Work to be completed:
Return the data. Every word must match.

::::::

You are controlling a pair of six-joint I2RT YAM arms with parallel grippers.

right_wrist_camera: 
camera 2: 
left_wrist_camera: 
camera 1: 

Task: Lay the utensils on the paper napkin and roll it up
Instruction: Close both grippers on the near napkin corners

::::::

Solution to the exercise:
You are controlling a pair of six-joint I2RT YAM arms with parallel grippers.

right_wrist_camera: 
camera 2: 
left_wrist_camera: 
camera 1: 

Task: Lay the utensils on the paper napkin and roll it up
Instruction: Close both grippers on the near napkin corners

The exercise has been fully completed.